(EXERCISE DETAILS) Which lines below contain "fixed"? Pull them out.

########

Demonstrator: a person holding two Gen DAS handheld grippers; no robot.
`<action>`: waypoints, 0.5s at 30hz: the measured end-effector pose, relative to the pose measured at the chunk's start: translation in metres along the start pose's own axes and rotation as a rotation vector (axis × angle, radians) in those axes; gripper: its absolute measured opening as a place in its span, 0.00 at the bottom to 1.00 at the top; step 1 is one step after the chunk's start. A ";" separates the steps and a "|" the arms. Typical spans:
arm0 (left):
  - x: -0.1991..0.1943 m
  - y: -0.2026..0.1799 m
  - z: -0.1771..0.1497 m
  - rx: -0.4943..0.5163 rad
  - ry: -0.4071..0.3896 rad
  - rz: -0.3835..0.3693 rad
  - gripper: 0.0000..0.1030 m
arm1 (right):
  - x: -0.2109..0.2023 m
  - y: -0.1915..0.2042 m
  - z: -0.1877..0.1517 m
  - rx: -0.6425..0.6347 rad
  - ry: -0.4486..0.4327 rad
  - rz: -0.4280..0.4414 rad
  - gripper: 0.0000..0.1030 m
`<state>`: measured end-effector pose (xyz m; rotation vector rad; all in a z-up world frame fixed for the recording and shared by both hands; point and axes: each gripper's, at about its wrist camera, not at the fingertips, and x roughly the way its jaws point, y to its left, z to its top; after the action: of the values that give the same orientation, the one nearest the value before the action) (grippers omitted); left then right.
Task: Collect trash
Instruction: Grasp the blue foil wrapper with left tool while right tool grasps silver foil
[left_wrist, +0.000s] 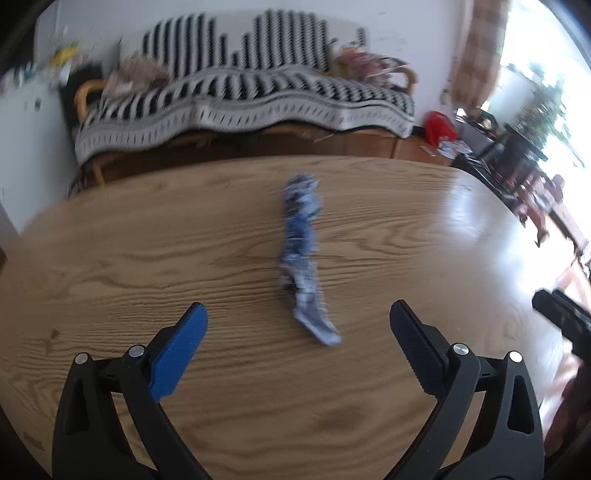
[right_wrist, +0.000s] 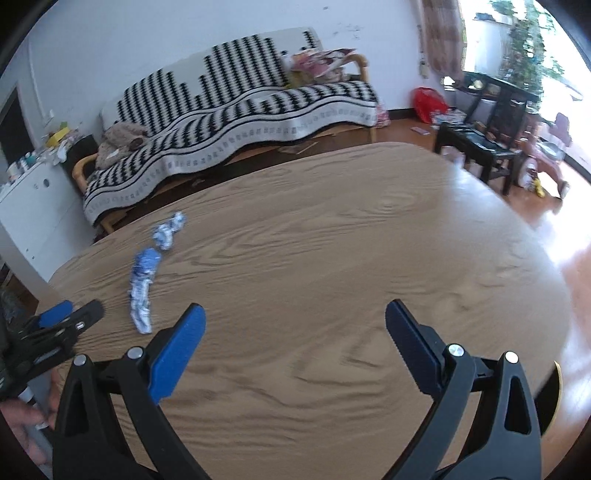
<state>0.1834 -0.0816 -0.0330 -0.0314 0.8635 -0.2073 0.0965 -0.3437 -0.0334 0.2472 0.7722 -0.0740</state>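
**Right now: both tongs wide, wrapper on the table**

Spread wide and empty, left gripper (left_wrist: 298, 314) above the wooden table (left_wrist: 147, 229), one blue pad (left_wrist: 177, 354) on its left finger, a black one on the other. Straight ahead of those fingers, flat on the wood: crumpled blue-and-white wrapper (left_wrist: 303, 258), long and twisted, near end lying between the two fingertips but not touching either. Blurred in the left view, so print unreadable.

Equally wide, right gripper (right_wrist: 295, 314), holding nothing, over bare wood nearer the table's middle. Seen from there, same wrapper (right_wrist: 144, 280) well off to the left, just beyond the left gripper's tip (right_wrist: 70, 314).

Behind the table's far edge, sofa (right_wrist: 236, 122) under a black-and-white blanket; past the table's right corner, dark chair (right_wrist: 480, 122) and red bag (right_wrist: 428, 99) on the floor.
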 end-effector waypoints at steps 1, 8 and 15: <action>0.005 0.007 0.002 -0.015 0.004 0.000 0.93 | 0.012 0.011 0.001 -0.013 0.013 0.007 0.92; 0.056 0.020 0.014 -0.036 0.056 -0.023 0.93 | 0.073 0.051 0.007 -0.063 0.068 0.003 0.92; 0.085 0.004 0.024 0.082 0.054 -0.034 0.72 | 0.110 0.059 0.022 -0.086 0.086 -0.015 0.92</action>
<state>0.2557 -0.0950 -0.0815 0.0362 0.9082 -0.2765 0.1992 -0.2896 -0.0835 0.1636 0.8609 -0.0448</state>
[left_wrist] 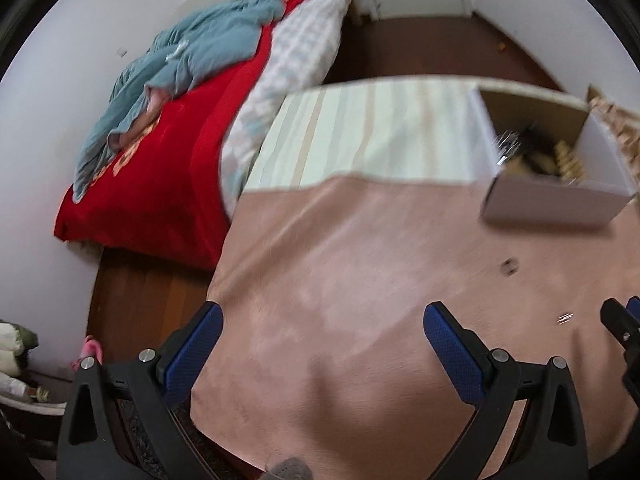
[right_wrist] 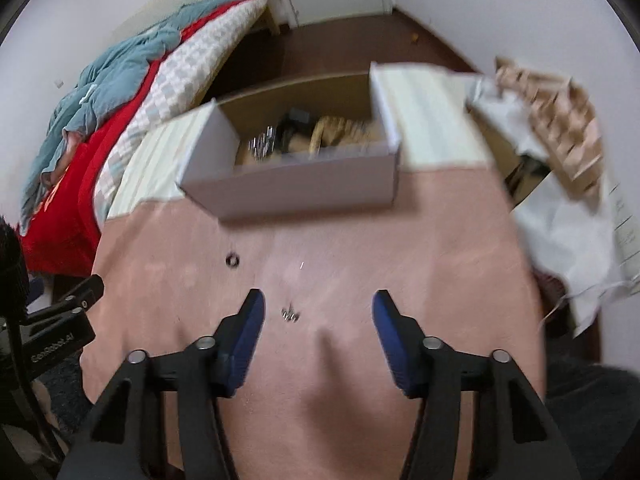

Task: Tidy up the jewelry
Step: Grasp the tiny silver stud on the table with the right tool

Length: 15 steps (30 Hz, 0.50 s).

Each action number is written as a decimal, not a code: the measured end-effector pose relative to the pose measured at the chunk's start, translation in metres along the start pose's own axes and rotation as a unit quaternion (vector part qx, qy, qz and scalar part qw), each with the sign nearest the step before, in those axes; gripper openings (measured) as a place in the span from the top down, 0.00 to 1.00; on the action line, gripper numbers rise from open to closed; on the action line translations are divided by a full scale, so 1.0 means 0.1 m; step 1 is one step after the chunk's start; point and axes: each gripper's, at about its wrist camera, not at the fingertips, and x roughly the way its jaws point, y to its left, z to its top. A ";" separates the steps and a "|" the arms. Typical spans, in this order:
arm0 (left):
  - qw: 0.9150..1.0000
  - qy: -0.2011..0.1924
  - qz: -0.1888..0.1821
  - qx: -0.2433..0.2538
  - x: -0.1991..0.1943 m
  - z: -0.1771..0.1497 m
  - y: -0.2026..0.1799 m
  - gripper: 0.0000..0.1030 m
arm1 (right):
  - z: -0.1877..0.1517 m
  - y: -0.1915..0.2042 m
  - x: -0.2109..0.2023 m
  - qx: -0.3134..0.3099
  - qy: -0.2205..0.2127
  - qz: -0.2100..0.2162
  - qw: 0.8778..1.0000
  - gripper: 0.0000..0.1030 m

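Note:
An open white cardboard box [right_wrist: 304, 188] with silver, black and gold jewelry inside stands at the far side of a pink cloth [right_wrist: 320, 360]; it also shows in the left wrist view [left_wrist: 556, 200]. A small dark ring [right_wrist: 232, 260] lies on the cloth, also in the left wrist view [left_wrist: 509, 267]. A small silver piece [right_wrist: 290, 314] lies between my right gripper's fingers, also in the left wrist view [left_wrist: 564, 319]. A tiny silver pin [right_wrist: 301, 265] lies farther off. My right gripper [right_wrist: 318, 306] is open and empty. My left gripper [left_wrist: 322, 320] is open and empty over bare cloth.
A bed with a red blanket [left_wrist: 160, 168] and blue cloth [left_wrist: 192, 56] lies to the left. White paper and a wooden lattice piece [right_wrist: 560, 120] sit at the right. A striped cloth [left_wrist: 360, 132] lies under the box. Brown floor [left_wrist: 420, 44] lies beyond.

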 end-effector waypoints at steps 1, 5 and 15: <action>1.000 0.006 0.004 0.000 0.06 -0.03 0.01 0.01 | -0.05 0.01 0.10 -0.001 0.004 0.007 1.000 0.45; 0.999 0.033 0.011 0.000 0.29 -0.10 0.03 0.01 | -0.14 0.09 0.30 -0.015 0.010 0.016 1.000 0.54; 0.998 0.048 -0.005 0.027 0.47 -0.06 -0.07 0.01 | -0.15 0.36 0.45 -0.088 0.012 -0.008 0.996 0.92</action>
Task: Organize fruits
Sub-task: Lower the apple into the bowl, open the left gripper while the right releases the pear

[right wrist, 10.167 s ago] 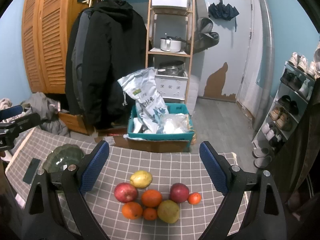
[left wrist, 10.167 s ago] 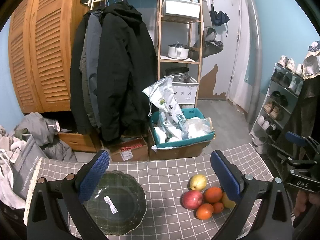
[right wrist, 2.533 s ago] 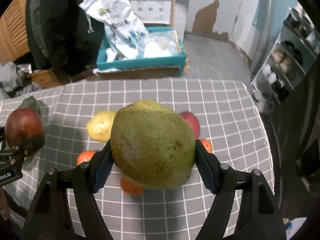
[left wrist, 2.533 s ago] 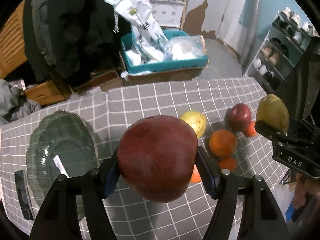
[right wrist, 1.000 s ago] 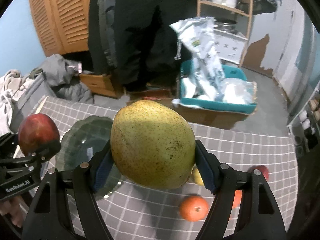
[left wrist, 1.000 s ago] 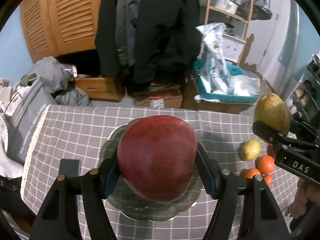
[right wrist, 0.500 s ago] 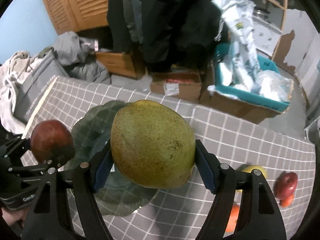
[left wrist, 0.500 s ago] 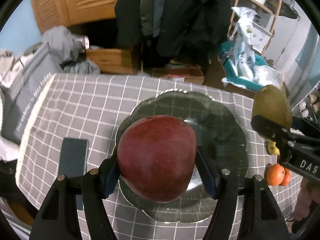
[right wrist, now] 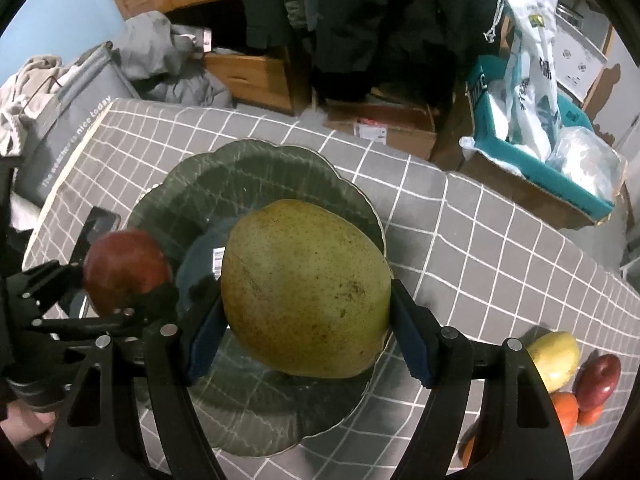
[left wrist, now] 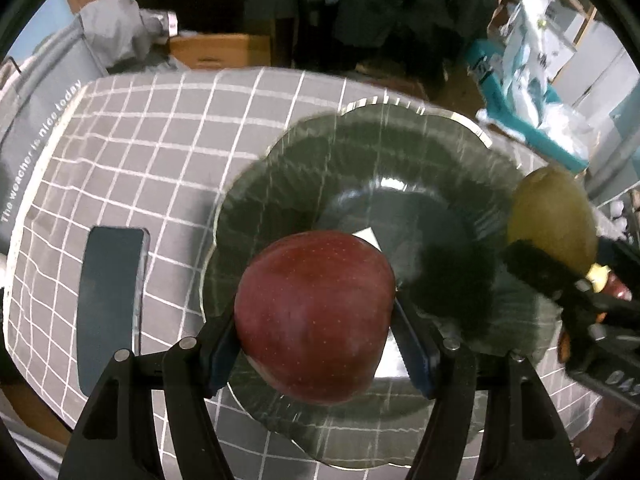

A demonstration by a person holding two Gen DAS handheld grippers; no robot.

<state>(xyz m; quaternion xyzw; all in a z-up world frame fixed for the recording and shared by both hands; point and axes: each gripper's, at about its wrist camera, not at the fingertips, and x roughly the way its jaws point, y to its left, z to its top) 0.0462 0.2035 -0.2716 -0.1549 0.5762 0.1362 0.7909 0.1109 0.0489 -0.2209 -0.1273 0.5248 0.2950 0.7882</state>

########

(RESULT BELOW)
`<state>`: measured end-effector pose (xyz m; rotation vector rad; all in a z-up world frame fixed for the recording and shared by both hands; point and axes: each gripper's, at about its wrist camera, not at the fingertips, and x roughly the way its jaws point, y to its left, z to its top; after the action: of the values that give the same orientation, the one nearest the value before the action) (grippers omitted); left then right.
<state>(xyz m; quaternion xyzw; all in a z-up world frame fixed for the recording and shared by both hands; point and axes: each gripper's, at about its wrist camera, not at the fingertips, and x roughly the way its jaws point, y to its left, z to its top) 0.0462 0.2035 -0.2716 -0.1549 0.5762 0.1362 0.7909 0.1109 0.0489 -0.2209 -0.1273 0.5248 0.2950 0.7882</state>

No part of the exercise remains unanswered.